Looking back at Australia’s largest political demonstration
The 2000 Walk for Reconciliation across the Sydney Harbour Bridge was a landmark event that sparked similar actions around the nation during the weeks that followed. But it grew out of actions that ocurred almost a decade earlier in 1991, when the Federal Parliament created the Council for Aboriginal Reconciliation, which promoted this vision for “A united Australia which respects this land of ours; values the Aboriginal and Torres Strait Islander heritage; and provides justice and equity for all.”
Creation of the council came in response to the findings of the Royal Commission into Aboriginal Deaths in Custody, which highlighted an urgent need for “a formal process of reconciliation between Aboriginal and Torres Strait Islander and non-Indigenous peoples”.

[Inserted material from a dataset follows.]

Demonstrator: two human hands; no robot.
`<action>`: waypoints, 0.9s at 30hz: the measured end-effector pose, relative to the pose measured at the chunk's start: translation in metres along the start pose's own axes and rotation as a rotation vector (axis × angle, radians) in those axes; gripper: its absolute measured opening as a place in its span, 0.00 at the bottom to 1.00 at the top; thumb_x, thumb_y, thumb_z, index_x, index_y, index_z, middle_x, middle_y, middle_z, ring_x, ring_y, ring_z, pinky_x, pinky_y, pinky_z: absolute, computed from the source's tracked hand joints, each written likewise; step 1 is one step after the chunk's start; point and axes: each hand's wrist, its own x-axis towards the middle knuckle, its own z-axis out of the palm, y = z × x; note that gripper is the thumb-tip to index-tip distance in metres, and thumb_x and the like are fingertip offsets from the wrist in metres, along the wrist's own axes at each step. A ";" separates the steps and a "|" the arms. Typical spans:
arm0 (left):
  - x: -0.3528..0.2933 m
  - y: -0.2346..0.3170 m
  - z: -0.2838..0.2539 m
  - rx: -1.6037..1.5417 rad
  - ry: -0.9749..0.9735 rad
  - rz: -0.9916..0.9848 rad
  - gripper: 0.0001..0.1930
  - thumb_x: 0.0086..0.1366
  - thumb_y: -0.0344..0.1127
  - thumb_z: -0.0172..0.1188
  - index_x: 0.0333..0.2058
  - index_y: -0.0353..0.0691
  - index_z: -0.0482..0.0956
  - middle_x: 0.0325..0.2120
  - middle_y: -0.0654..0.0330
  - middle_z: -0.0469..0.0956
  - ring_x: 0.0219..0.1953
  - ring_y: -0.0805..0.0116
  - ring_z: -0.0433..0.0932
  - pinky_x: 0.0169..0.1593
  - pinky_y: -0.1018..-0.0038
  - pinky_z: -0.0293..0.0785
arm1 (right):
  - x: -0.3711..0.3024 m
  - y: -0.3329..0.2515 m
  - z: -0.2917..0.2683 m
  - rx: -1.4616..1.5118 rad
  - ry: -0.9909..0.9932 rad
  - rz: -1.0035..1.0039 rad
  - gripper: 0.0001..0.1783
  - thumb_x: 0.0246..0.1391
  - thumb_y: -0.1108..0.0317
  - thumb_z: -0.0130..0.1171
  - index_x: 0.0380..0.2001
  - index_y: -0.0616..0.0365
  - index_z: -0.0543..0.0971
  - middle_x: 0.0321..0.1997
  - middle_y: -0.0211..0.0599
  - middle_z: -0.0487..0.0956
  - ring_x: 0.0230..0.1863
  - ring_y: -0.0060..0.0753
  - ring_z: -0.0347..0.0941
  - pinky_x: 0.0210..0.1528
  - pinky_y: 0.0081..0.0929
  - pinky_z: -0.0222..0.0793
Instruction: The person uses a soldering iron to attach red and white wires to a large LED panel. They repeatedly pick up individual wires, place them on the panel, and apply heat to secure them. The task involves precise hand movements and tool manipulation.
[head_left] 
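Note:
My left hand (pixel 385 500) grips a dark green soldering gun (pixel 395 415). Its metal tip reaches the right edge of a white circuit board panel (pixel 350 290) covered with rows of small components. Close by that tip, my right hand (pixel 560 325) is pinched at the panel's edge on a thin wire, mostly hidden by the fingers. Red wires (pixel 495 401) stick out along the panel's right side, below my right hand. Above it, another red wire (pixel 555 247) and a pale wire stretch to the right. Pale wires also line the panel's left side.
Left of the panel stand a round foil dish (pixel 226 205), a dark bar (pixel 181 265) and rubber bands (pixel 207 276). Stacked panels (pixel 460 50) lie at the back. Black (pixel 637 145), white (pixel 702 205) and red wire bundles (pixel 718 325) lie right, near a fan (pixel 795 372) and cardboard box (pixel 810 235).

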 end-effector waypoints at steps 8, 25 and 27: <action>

A series of critical events relating to Indigenous rights, respect and recognition followed throughout the 1990s. In 1992 one of the most momentous was the handing down by the High Court of Australia of the Mabo decision, which ruled that, when Britain made its claim to this continent in 1770, Australia was not terra nullius – a land belonging to nobody. Indigenous peoples, the decision acknowledged, had lived in Australia for thousands of years and had rights to the land under their own laws and customs.
Within 12 months the Native Title Act 1993 was passed, paving the way for First Nations people to claim legal ownership of traditional lands. The Wik decision followed in 1996, confirming that native title rights and pastoral and leasehold tenures could coexist and, perhaps even more significantly, that native title could not be extinguished by pastoral leases.
At about the same time, in 1995, Australia’s Human Rights and Equal Opportunity Commission, under the request of the federal government, conducted The National Inquiry into the Separation of Aboriginal and Torres Strait Islander Children from their Families. The inquiry tabled its findings in Federal Parliament in 1997, in the landmark Bringing Them Home report, which addressed the institutionalised forced removal of First Nations children from their families throughout the 20th century, right up to the 1970s.
It was the first time this disturbing part of modern Australian history had been documented in a formal way, and the extent and nature of the practices it highlighted shocked many non-indigenous Australians.
The report made 54 recommendations aimed at redressing the impacts of the removal polices and the ongoing intergenerational trauma they’d caused. Among the recommendations was a national apology.
A year after the Bringing Them Home report was tabled, the first National Sorry Day was held on 26 May 1998, recalling the Stolen Generations as one of the most tragic and deeply emotional events in recent Australian history. It’s a day that’s been marked annually ever since, acknowledging the deep trauma suffered by generations of First Nations people who were forcibly removed from their families and communities under the sanction of misguided government-endorsed policies.
The Walk for Reconciliation came two years after the first Sorry Day, while the National Apology to Australia’s Indigenous peoples was formally offered in Federal Parliament on 13 February 2008, by prime minister Kevin Rudd, on behalf of the nation.